**EXERCISE DETAILS:**
The response must consist of each line in the listing that has the word "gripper" in it.

________________________

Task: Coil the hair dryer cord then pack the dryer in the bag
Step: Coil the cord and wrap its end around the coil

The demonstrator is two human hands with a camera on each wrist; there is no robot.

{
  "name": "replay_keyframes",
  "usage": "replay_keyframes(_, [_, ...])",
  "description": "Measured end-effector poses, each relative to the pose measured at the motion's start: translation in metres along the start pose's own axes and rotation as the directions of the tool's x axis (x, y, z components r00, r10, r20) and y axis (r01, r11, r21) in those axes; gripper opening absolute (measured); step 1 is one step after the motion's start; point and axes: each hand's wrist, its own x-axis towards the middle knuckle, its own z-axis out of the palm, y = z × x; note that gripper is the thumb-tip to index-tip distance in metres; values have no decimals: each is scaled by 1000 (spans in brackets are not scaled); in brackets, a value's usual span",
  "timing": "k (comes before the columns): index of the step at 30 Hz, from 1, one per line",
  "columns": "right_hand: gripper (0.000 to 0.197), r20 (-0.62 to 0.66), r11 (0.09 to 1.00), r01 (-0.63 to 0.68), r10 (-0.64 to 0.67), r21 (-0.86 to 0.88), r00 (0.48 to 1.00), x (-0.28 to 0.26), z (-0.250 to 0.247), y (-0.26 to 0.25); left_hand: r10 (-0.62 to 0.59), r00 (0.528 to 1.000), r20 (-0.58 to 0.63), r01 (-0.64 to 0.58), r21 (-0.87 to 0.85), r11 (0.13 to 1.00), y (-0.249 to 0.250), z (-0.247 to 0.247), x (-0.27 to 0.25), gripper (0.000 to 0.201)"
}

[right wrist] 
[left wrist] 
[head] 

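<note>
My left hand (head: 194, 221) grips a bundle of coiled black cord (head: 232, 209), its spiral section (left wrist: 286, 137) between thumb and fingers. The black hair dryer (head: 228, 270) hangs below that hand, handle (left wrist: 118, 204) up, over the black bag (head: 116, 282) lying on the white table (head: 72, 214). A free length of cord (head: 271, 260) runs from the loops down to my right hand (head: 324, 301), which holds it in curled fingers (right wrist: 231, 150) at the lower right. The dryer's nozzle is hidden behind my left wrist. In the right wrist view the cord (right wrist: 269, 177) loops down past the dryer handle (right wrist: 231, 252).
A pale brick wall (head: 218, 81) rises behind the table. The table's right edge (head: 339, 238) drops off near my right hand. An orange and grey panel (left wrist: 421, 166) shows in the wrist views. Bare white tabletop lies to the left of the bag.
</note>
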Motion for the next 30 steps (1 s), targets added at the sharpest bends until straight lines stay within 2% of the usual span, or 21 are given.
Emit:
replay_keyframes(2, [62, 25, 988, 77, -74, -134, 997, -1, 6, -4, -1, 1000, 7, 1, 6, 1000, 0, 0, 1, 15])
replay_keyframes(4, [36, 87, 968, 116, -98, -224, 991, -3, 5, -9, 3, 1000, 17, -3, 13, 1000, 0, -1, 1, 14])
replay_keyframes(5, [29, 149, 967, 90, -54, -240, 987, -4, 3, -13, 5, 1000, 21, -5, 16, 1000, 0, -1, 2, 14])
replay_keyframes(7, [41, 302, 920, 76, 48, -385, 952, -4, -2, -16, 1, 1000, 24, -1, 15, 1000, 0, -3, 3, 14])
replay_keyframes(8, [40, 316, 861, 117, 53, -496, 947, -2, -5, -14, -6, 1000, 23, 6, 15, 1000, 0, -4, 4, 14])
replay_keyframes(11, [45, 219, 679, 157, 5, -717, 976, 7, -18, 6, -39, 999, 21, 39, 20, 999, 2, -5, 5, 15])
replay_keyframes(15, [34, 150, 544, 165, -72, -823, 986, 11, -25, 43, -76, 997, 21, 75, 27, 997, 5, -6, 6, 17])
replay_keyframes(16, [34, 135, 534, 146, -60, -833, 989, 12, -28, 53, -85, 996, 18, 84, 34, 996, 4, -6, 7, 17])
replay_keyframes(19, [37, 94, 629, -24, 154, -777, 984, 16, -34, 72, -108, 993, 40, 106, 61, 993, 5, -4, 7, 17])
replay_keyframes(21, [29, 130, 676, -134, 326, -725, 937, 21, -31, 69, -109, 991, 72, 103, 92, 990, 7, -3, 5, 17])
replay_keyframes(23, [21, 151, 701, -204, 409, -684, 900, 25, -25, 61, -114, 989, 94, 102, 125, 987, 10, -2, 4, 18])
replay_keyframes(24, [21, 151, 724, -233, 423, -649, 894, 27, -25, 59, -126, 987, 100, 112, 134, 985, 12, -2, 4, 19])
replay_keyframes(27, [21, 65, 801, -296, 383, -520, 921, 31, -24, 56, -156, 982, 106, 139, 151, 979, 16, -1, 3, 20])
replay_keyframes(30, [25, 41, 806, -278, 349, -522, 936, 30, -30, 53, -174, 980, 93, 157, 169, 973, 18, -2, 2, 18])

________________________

**ANSWER TO THIS PROBLEM:**
  "description": "Measured end-effector poses, each relative to the pose measured at the motion's start: translation in metres along the start pose's own axes and rotation as the directions of the tool's x axis (x, y, z components r00, r10, r20) and y axis (r01, r11, r21) in those axes; gripper opening absolute (measured); step 1 is one step after the motion's start; point and axes: each hand's wrist, its own x-axis towards the middle knuckle, its own z-axis out of the palm, y = z × x; note that gripper is the thumb-tip to index-tip distance in metres; values have no decimals: each is scaled by 1000 (spans in brackets are not scaled); in brackets, a value's usual span",
  "columns": "right_hand: gripper (0.000 to 0.197), r20 (-0.62 to 0.66), r11 (0.09 to 1.00), r01 (-0.63 to 0.68), r10 (-0.64 to 0.67), r21 (-0.86 to 0.88), r00 (0.48 to 1.00), x (-0.28 to 0.26), z (-0.250 to 0.247), y (-0.26 to 0.25); left_hand: r10 (-0.62 to 0.59), r00 (0.528 to 1.000), r20 (-0.58 to 0.63), r01 (-0.64 to 0.58), r21 (-0.87 to 0.85), r11 (0.13 to 1.00), y (-0.249 to 0.250), z (-0.247 to 0.247), x (-0.27 to 0.25), gripper (0.000 to 0.201)"

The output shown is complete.